* _Your task_
Would you count the lines in the material below that include the string "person"? Only the number is needed.

Stored data section start

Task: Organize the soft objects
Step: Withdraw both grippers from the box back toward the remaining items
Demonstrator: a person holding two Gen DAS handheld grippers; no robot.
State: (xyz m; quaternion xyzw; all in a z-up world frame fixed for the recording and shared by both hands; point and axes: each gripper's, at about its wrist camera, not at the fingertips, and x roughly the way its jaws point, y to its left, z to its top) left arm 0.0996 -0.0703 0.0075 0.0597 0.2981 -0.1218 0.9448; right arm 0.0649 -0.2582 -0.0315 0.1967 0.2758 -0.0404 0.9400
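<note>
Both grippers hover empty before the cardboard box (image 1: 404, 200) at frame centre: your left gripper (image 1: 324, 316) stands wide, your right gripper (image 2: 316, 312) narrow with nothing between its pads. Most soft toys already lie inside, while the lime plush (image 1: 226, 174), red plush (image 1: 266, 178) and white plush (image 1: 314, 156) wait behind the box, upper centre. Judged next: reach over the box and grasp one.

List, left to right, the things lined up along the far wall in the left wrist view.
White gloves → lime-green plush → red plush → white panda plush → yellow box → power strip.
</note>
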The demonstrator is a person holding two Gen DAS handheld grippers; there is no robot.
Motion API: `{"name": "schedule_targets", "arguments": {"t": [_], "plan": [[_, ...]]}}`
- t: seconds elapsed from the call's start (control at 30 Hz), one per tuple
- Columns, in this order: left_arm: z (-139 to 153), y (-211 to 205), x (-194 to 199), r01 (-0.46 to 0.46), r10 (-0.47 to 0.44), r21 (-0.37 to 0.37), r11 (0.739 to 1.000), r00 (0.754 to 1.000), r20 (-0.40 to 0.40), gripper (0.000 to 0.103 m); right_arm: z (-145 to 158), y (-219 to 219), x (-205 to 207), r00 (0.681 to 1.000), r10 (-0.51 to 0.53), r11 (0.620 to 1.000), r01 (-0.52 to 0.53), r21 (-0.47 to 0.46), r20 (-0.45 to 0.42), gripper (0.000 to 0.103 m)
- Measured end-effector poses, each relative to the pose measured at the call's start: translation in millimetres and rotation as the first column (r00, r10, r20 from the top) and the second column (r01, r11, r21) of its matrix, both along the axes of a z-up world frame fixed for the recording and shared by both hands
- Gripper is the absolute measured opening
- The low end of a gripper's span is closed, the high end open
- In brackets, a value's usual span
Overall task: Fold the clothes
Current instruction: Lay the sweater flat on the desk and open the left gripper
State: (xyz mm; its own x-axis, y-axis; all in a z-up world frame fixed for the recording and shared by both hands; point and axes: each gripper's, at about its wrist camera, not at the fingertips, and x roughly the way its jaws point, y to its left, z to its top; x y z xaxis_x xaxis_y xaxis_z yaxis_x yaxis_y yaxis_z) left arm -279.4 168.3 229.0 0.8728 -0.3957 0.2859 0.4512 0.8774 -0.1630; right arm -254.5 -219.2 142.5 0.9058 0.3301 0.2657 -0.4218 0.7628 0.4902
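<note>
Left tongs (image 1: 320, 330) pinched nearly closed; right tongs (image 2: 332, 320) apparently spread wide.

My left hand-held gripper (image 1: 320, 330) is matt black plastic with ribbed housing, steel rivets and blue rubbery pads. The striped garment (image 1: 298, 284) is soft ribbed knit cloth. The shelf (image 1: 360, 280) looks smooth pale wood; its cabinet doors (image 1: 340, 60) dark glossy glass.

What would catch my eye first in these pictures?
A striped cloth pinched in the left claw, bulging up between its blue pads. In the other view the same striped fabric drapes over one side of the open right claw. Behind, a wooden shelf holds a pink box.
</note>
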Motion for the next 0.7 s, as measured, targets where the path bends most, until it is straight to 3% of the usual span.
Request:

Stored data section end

* _Finished exercise_
2